:: Work to be completed ::
Lines containing "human" should be pulled from the material below.

:: Material for this task ::
---*---

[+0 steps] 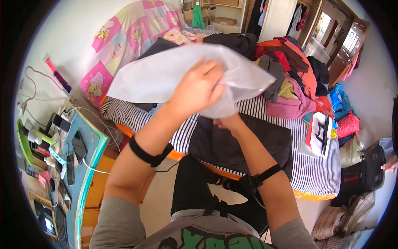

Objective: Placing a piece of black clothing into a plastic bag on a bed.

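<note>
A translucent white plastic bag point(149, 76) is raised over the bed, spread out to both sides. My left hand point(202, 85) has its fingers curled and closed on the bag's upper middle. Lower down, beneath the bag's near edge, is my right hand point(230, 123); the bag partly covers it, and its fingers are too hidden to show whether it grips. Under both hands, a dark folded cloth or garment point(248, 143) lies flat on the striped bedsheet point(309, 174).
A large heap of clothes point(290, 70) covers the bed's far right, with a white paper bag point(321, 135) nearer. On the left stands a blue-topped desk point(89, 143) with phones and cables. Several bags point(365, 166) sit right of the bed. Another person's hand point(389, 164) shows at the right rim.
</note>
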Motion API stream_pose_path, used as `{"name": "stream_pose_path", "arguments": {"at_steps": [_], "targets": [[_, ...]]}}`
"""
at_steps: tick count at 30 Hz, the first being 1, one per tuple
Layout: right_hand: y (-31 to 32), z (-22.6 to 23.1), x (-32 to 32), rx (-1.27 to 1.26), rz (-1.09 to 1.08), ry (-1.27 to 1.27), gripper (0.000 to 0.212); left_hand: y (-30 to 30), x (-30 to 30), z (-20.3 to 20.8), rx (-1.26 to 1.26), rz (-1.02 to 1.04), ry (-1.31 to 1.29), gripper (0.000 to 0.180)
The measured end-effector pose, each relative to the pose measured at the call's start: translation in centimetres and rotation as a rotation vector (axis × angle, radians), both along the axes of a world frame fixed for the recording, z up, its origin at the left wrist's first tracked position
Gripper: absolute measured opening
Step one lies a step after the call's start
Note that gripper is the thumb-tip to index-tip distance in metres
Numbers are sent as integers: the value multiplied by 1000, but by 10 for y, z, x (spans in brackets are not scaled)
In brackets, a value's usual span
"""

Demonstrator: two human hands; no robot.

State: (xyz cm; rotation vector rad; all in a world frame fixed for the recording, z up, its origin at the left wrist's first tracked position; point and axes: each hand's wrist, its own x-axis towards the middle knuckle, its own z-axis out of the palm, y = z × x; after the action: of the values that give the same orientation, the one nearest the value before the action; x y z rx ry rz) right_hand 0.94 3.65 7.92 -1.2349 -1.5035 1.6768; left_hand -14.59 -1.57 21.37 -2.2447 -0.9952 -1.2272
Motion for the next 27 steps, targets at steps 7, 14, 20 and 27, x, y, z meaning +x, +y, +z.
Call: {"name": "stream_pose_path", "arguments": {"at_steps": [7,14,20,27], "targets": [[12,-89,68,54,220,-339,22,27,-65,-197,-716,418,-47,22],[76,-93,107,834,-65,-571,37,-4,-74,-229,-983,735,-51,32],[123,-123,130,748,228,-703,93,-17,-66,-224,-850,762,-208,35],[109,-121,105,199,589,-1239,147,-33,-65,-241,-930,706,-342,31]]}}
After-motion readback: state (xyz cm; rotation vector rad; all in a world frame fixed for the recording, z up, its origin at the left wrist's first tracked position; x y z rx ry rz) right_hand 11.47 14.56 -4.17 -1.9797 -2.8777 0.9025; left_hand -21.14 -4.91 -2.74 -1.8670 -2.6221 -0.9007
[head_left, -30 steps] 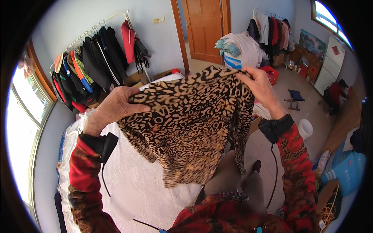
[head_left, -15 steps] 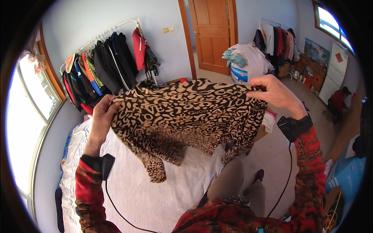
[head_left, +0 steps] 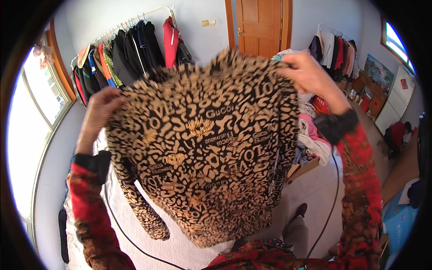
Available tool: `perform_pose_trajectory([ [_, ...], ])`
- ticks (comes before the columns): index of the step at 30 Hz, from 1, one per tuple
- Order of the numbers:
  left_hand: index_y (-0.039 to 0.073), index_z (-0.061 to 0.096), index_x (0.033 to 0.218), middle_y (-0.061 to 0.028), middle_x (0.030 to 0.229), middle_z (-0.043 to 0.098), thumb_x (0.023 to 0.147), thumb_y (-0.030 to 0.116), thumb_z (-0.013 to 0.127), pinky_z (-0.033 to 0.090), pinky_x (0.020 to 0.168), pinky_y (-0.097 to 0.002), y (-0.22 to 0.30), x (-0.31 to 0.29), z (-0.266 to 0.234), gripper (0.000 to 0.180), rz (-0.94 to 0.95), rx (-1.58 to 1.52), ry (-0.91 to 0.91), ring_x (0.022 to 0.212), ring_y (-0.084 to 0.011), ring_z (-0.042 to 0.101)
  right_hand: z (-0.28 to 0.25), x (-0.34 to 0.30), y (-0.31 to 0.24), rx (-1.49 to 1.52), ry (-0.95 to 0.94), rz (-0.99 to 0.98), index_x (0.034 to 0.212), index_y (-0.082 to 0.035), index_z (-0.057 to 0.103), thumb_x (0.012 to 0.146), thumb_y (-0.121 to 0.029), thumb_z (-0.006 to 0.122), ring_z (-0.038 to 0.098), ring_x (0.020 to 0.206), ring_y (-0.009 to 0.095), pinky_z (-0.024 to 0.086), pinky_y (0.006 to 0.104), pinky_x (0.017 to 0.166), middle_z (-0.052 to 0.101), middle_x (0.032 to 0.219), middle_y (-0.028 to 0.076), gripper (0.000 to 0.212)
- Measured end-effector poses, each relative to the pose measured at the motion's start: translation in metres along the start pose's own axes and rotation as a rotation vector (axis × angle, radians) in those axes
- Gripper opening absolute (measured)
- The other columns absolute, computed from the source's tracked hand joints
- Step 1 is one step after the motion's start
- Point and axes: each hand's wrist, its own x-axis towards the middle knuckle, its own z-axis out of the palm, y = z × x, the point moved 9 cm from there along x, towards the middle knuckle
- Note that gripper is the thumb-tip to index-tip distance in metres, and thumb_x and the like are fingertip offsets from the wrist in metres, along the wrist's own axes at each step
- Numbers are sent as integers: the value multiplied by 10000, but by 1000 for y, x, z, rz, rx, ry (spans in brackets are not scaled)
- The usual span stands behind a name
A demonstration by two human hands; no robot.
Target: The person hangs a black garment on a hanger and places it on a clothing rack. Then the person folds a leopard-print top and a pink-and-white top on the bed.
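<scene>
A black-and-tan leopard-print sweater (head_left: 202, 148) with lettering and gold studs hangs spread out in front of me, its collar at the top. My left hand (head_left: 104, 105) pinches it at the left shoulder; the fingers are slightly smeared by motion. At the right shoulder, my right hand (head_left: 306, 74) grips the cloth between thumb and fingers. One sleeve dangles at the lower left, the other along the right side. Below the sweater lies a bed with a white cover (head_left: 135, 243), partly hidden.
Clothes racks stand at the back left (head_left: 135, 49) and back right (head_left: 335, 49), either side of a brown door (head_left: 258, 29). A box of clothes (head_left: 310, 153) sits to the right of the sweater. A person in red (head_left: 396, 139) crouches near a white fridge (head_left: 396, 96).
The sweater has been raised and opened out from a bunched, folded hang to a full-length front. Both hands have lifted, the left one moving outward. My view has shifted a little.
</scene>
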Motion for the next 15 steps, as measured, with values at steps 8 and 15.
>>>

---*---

:: Answer area ::
Demonstrator: two human hands; no robot.
A demonstration by two human hands; no robot.

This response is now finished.